By 2018 the first Biennial Review was conducted, giving us a snapshot into progress and a picture into where countries need to close gaps in achievement. As the 15th convening of the CAADP Partnership Platform is being held this this week in Nairobi, Kenya, partners from across the continent are focused on issues of intra-African trade and economic development, a major deficit identified in data from the first biennial review. In the forefront of these meetings will be the ongoing 2nd Biennial Review process to be concluded and released as a report in January 2020. During these meetings the African Union also released a digitial communications toolkit, including interactive data tools, for helping leaders, advocates, and institutions communicate about and educate the public about CAADP and the Biennial Review.

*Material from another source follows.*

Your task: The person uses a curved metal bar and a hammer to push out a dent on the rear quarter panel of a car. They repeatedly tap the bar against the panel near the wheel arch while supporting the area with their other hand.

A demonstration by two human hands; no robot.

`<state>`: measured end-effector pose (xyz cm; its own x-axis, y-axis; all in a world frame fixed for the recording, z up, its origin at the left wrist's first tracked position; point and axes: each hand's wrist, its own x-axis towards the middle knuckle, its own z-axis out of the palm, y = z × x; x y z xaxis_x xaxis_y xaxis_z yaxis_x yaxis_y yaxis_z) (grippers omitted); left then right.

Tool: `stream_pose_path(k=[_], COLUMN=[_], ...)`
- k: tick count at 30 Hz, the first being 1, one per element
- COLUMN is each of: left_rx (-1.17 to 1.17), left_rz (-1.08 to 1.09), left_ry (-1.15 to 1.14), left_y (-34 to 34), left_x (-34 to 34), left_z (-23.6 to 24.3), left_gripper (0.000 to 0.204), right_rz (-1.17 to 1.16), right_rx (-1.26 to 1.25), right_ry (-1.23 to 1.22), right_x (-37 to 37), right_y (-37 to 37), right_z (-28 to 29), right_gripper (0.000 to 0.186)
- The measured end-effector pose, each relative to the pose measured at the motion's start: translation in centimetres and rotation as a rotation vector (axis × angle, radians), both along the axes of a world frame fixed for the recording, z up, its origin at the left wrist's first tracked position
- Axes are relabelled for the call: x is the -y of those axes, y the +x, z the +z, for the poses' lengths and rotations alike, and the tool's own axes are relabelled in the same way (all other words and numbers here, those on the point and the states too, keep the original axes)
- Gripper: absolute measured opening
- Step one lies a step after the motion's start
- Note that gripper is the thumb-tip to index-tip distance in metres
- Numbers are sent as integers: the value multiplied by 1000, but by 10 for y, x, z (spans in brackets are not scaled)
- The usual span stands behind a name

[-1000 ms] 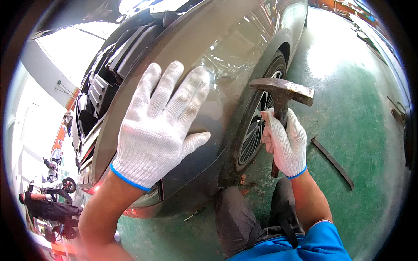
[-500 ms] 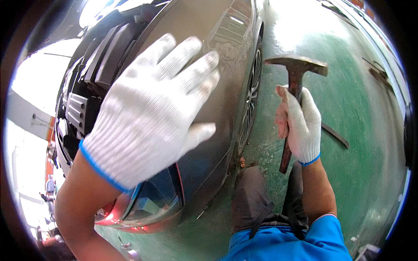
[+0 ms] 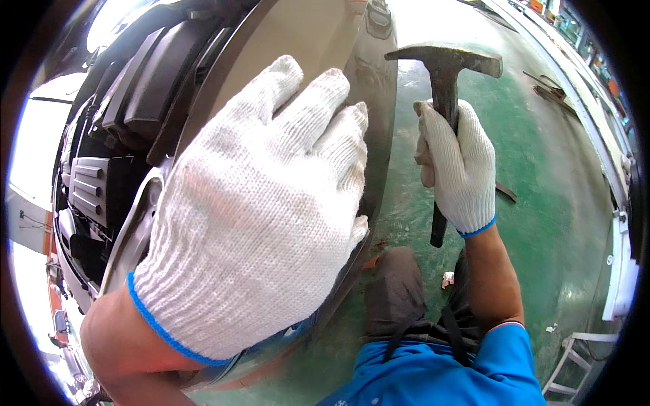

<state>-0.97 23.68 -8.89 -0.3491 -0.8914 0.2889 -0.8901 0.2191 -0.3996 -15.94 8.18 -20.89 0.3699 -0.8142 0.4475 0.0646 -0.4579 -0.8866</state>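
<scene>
1. The right hand point(image 3: 462, 166) grips the hammer point(image 3: 444, 88) by its handle, head uppermost.
2. Hammer position: beside the car body point(image 3: 298, 34), above the green floor point(image 3: 542, 169).
3. The left hand point(image 3: 261, 196), apart from it, spreads over the car body; contact cannot be determined.

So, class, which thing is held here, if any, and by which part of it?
The right grip holds the hammer by its handle, partway along; the left grip shows nothing held.

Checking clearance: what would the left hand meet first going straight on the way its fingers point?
Most likely the tan car body panel, seen directly ahead of the left hand. Depth is unclear: the hand may already touch it or pass above it.
</scene>
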Motion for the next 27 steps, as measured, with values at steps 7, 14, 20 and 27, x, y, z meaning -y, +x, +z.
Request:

With nearly five years remaining to achieve CAADP’s goals, what can the world learn right now from Africa’s self-led grand challenge to achieve food security, reduce poverty and improve nutrition? How have things changed for food security policy development at the continental, national and sub-national levels? As a result of the Biennial Review process, are countries now more energized to drive agricultural transformation agenda? Most importantly, how will reaching these African-led policy goals help smallholder farmers to contribute to continental food security and nutrition?
Africa Lead, one of USAID and Feed the Future’s food security and resilience capacity building programs, has been working to support the African Union’s CAADP goals of reduced hunger and poverty by supporting the transformation of African leaders and organizations, activating networks and collaborative action, and empowering African-led policy solutions to advance Africa’s own agenda for food security and resilience. As part of Africa Lead’s Final Program Year Learning Series, leaders at the heart of the CAADP process will explore the answers to these important questions about CAADP in an Agrilinks webinar on June 20th 2019, titled: Catalyzing Action & Agricultural Transformation in Africa – Taking the Pulse of CAADP.

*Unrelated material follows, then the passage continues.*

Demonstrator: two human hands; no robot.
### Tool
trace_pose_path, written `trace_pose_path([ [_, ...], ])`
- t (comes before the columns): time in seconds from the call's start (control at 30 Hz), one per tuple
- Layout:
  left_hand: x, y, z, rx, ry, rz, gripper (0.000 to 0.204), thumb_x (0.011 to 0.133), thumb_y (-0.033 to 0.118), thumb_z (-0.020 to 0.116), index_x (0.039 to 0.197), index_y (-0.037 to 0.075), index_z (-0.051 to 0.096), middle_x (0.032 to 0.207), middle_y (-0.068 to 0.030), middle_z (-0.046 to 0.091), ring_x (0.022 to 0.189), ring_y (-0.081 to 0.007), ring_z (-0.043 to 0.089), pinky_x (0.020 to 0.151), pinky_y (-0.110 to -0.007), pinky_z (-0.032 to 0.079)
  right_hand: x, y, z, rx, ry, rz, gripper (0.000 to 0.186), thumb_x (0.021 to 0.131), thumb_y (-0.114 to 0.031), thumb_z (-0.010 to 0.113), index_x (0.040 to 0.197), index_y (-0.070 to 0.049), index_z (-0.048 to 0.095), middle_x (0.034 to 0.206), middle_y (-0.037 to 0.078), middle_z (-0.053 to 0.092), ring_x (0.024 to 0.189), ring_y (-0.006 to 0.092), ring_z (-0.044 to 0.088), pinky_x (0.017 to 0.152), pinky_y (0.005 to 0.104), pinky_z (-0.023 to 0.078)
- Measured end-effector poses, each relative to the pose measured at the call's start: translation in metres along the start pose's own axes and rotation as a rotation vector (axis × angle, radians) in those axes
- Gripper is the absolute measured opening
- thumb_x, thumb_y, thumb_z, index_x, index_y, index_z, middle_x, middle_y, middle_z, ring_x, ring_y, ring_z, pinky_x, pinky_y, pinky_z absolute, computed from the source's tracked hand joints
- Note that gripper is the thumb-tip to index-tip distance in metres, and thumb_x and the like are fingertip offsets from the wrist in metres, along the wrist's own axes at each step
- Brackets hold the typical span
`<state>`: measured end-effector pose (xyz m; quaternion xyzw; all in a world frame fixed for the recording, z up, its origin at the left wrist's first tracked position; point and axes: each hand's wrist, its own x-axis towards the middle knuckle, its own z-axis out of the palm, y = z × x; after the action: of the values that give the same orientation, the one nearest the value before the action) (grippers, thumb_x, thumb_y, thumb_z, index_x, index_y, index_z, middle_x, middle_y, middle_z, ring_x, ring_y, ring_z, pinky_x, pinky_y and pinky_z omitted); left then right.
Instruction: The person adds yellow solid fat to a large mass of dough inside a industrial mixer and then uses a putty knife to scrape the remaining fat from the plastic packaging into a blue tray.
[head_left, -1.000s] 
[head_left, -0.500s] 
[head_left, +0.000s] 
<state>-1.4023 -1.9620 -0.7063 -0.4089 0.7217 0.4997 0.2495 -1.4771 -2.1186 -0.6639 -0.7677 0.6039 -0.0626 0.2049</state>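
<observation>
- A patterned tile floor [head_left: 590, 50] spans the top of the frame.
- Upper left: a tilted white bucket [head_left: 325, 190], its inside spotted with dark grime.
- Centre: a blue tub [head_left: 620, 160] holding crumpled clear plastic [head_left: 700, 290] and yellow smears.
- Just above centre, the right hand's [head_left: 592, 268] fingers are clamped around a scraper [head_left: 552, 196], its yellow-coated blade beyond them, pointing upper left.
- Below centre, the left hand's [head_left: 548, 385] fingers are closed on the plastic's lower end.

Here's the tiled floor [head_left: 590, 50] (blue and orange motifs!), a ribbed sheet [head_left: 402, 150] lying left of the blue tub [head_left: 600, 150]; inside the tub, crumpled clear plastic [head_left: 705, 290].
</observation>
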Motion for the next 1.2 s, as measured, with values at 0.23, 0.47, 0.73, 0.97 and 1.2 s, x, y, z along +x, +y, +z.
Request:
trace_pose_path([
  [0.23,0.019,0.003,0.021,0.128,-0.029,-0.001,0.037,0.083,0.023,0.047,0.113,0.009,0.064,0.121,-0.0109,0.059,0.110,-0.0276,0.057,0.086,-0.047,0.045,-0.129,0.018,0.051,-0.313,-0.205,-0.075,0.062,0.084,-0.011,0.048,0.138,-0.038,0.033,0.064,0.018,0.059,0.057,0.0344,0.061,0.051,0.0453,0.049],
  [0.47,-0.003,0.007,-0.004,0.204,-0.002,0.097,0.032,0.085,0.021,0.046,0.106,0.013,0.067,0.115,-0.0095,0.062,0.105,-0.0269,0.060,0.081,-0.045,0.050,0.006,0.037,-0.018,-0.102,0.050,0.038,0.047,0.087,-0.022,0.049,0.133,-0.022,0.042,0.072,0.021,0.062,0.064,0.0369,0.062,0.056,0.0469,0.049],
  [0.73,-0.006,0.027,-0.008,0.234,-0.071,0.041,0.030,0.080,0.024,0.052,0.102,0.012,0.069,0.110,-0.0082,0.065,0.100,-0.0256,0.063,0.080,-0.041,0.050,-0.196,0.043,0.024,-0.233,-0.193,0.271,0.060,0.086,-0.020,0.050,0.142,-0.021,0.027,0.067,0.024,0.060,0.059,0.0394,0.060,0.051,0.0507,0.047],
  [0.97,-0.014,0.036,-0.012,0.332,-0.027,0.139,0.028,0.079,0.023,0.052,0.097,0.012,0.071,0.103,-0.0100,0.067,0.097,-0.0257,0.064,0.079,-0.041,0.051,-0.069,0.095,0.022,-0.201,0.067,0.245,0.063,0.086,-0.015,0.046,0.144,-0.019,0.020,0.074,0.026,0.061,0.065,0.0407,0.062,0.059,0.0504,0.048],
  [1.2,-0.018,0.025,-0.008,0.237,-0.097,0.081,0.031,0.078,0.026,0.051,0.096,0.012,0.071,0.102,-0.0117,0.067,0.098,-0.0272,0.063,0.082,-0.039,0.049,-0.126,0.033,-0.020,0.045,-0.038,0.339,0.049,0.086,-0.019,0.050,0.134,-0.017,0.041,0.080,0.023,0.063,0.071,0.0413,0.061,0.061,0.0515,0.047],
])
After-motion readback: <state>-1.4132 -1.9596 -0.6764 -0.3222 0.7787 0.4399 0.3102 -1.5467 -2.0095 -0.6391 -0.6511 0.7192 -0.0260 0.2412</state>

Coming off the heels of the 15th CAADP Partnership Platform meetings in Nairobi, the webinar will also review important updates on the process and allow for reflection from leaders who have been at the heart of CAADP’s amazing journey over the last two decades. We welcome a global audience to discuss the relevance of CAADP’s lessons that can be applied in the global food security policy context.
Robert Ouma is the Senior Policy Advisor for Africa Lead, one of Feed the Future and USAID's food security and resilience capacity building programs in Africa.